Second Wave of Foreclosures Threatens Micros
Dec 1st, 2008 | By Dawn Rivers Baker | Category: Politics & PolicyNew research released by the National Association for the Self-Employed last week found that approximately 3.8 million microbusiness owners hold an estimated 93% of so-called “toxic mortgages” that put them in immediate danger of foreclosure and homeless in the near future. Not only that, but mortgage brokers evidently deliberately targeted prime or near-prime microbusiness borrowers who (as they have often complained) lacked access to traditional small business financing products.

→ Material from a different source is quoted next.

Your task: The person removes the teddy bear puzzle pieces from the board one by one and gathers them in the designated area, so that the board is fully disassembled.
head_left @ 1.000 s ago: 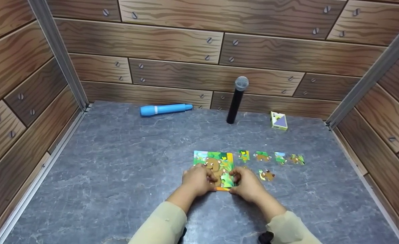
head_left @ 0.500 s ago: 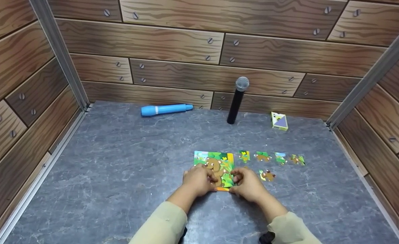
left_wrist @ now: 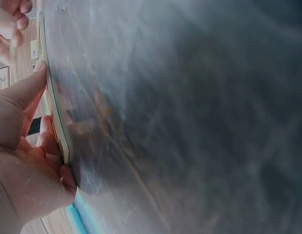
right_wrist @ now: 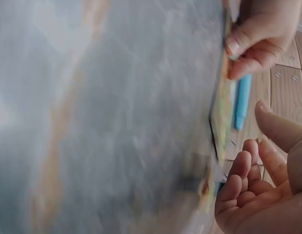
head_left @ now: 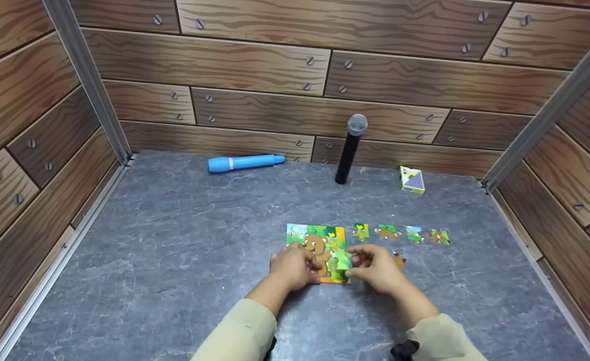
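The bear-picture puzzle board [head_left: 316, 230] lies flat on the grey table in the head view. My left hand [head_left: 293, 265] holds its lower left part, thumb at the near edge and fingers curled over the picture; in the left wrist view, the thumb and fingers lie along the board's rim. At the board's right side, my right hand [head_left: 377, 271] pinches a green puzzle piece [head_left: 342, 259] between thumb and fingers, overlapping the board. The right wrist view shows this hand's thumb [right_wrist: 275, 122] above curled fingers, with the board's edge beyond.
Several loose puzzle pieces [head_left: 388, 231] lie in a row right of the board. Another brown piece [head_left: 400, 260] is partly hidden behind my right hand. At the back are a blue flashlight-shaped object [head_left: 246, 163], an upright black microphone [head_left: 349, 150] and a small card box [head_left: 412, 180].
My right hand has moved slightly right and away from the board's lower right corner, bringing the green piece with it. The left hand stays in place on the board.
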Tool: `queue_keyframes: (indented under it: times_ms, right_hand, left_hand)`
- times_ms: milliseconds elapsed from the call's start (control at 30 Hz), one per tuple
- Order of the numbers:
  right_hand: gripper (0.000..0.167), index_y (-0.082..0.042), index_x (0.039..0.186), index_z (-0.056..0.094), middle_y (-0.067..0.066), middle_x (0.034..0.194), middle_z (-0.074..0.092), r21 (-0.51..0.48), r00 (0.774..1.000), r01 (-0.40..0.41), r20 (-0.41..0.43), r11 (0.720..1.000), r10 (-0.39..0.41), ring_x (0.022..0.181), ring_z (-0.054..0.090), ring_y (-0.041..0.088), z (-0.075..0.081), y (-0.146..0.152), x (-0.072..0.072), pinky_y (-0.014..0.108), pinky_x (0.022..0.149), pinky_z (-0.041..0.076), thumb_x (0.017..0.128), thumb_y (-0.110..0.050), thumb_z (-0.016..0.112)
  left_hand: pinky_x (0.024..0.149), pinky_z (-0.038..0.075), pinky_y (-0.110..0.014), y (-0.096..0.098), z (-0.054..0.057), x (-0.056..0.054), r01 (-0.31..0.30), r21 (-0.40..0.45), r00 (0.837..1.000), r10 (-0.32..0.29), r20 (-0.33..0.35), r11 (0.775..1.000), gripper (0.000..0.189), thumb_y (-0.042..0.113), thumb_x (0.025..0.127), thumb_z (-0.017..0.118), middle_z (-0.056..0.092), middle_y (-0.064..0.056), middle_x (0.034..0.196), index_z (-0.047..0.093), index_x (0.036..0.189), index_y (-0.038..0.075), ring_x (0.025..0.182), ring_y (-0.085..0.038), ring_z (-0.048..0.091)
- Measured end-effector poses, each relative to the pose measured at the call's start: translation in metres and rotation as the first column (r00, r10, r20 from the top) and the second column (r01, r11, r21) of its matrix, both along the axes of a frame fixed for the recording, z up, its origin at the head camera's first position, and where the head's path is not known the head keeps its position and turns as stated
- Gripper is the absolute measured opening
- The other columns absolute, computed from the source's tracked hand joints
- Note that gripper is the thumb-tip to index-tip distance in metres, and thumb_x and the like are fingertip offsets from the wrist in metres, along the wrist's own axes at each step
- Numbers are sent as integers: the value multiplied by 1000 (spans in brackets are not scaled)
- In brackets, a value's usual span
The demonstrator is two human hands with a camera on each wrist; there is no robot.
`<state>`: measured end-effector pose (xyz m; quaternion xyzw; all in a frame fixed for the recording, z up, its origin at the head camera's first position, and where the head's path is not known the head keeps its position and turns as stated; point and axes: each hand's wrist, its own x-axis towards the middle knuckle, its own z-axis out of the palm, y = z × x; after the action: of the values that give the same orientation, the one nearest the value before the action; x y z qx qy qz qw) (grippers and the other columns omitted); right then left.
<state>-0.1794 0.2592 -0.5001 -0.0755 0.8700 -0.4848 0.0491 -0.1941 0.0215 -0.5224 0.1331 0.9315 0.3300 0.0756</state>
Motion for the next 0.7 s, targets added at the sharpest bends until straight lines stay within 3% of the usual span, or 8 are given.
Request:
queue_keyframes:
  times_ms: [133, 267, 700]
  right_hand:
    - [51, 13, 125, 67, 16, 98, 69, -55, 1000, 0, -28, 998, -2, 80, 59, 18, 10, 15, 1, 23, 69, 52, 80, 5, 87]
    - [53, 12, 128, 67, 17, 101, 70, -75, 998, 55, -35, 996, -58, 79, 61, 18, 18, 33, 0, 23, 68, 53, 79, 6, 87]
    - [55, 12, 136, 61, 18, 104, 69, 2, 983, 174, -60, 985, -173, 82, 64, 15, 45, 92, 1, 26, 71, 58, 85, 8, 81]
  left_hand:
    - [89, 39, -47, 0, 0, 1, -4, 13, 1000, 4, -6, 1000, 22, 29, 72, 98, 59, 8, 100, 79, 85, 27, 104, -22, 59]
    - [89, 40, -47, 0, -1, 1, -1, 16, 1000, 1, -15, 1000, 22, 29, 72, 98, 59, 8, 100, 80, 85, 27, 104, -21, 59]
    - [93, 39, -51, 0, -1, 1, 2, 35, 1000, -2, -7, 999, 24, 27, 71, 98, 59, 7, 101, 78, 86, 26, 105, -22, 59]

Experts predict a second wave of foreclosures when another set of “toxic” mortgages begins to reset, starting in the current quarter, and homeowners find their monthly payments shooting through the roof. In addition to the expected distress to households hit by this expected second wave of foreclosures, there is the small matter of the impact of all this on the labor market at a time when the country stands at the brink of what some analysts are predicting will be a long and difficult recession. If all the microbusinesses involved were forced to close their doors, approximately 1.3 million jobs could immediately be lost. Clearly, some sort of targeted relief is in order for all the small businesses embroiled in these exotic mortgages. Beyond that, policy makers need to craft a rational access to capital program for microbusinesses, so that their owners are never desperate enough to be vulnerable to this sort of toxic financing again.